Your objective: The answer must consist of each line below that contains the string "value".
===== Exercise inputs =====
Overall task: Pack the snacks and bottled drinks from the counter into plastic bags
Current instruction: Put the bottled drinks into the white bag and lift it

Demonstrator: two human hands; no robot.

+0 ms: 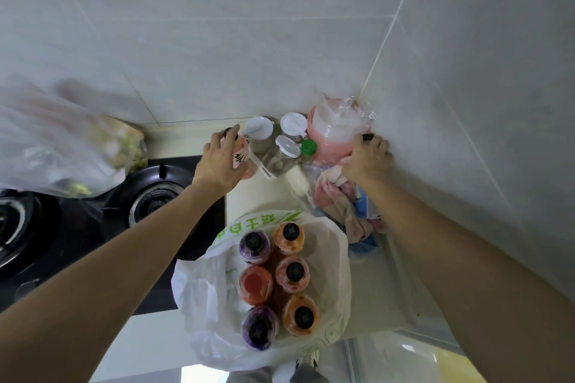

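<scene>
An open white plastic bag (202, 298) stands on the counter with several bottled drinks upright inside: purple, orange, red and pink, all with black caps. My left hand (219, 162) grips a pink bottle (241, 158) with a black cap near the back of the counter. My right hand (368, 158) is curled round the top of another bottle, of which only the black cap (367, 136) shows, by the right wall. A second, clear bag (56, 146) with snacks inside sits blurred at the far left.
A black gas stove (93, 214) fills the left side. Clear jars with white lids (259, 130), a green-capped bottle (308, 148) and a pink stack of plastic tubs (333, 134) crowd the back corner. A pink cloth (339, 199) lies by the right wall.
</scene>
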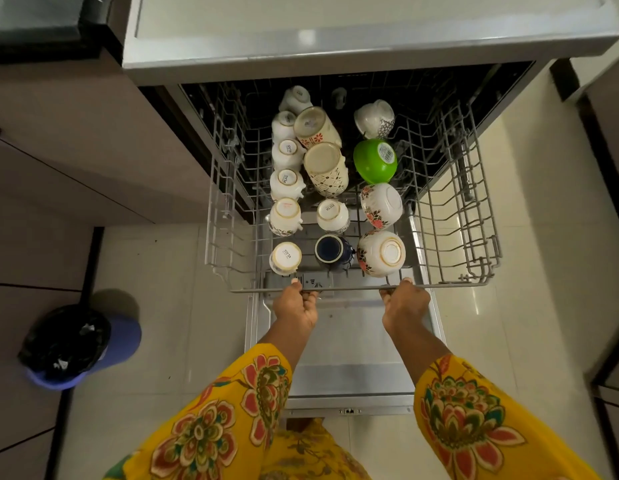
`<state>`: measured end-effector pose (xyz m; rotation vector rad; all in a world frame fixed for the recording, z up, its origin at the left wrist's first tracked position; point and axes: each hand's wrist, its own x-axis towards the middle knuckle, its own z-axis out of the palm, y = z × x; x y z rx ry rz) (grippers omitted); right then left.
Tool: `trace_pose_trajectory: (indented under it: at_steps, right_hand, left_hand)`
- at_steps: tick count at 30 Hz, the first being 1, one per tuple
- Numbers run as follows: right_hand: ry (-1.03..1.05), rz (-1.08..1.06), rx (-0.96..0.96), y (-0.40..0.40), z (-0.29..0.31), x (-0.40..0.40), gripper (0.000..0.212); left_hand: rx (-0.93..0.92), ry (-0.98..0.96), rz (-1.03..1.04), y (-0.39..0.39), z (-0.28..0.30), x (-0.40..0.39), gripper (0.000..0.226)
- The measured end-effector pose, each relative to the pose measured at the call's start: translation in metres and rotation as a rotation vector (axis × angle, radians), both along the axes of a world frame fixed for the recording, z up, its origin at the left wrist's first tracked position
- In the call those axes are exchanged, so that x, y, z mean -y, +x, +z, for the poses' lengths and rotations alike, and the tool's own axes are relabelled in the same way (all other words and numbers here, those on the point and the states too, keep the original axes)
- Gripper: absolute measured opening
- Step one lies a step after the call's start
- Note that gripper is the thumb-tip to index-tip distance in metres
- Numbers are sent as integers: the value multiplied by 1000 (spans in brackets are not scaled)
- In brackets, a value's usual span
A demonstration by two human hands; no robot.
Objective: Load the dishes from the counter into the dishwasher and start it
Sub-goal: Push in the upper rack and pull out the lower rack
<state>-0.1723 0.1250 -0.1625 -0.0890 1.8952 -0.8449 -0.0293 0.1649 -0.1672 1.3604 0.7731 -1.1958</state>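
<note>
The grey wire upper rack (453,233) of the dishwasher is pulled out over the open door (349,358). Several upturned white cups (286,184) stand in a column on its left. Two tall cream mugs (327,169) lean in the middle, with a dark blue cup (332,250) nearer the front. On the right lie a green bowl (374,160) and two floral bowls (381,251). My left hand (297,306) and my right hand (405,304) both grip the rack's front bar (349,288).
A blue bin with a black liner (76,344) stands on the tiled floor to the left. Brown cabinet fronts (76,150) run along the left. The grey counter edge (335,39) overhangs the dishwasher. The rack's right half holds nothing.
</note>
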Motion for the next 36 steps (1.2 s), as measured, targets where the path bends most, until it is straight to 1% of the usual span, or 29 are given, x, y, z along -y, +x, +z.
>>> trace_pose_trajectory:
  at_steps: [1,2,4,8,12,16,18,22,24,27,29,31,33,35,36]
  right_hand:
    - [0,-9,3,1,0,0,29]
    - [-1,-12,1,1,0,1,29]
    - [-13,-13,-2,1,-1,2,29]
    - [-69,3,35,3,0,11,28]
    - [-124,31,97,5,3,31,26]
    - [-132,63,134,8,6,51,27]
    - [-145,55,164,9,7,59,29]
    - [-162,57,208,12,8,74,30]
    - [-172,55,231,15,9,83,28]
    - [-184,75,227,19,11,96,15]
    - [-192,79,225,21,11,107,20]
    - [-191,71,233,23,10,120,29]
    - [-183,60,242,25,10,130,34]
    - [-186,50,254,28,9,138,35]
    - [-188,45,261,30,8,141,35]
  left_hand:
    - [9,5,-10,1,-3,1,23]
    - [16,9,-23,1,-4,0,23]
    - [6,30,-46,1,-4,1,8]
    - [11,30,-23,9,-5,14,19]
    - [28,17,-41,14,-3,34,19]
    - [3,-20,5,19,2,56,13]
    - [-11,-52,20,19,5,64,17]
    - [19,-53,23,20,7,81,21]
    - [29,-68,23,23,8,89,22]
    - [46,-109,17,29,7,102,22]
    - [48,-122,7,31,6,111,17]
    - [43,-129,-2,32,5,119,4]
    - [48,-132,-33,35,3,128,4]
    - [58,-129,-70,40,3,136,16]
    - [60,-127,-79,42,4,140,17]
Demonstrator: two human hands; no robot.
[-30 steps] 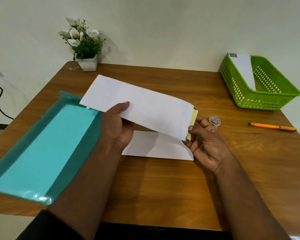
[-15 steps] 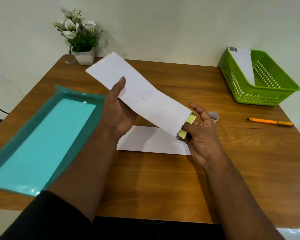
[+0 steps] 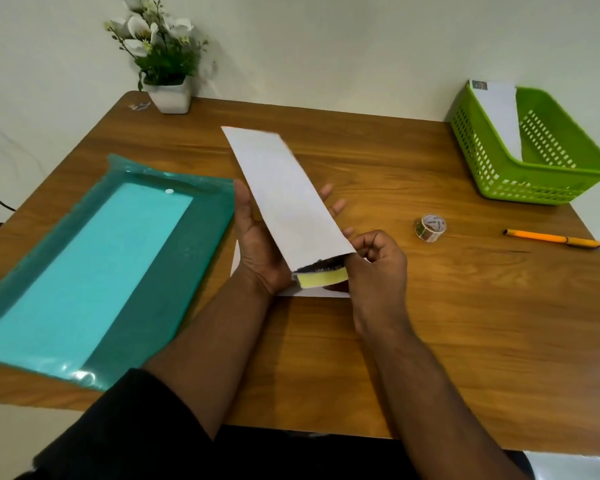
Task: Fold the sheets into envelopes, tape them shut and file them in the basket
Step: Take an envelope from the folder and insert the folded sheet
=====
The answer:
- Numbers are sent as integers: the value multiplied by 1000 (spans in brackets are not scaled)
- In brackets, a value's usual span

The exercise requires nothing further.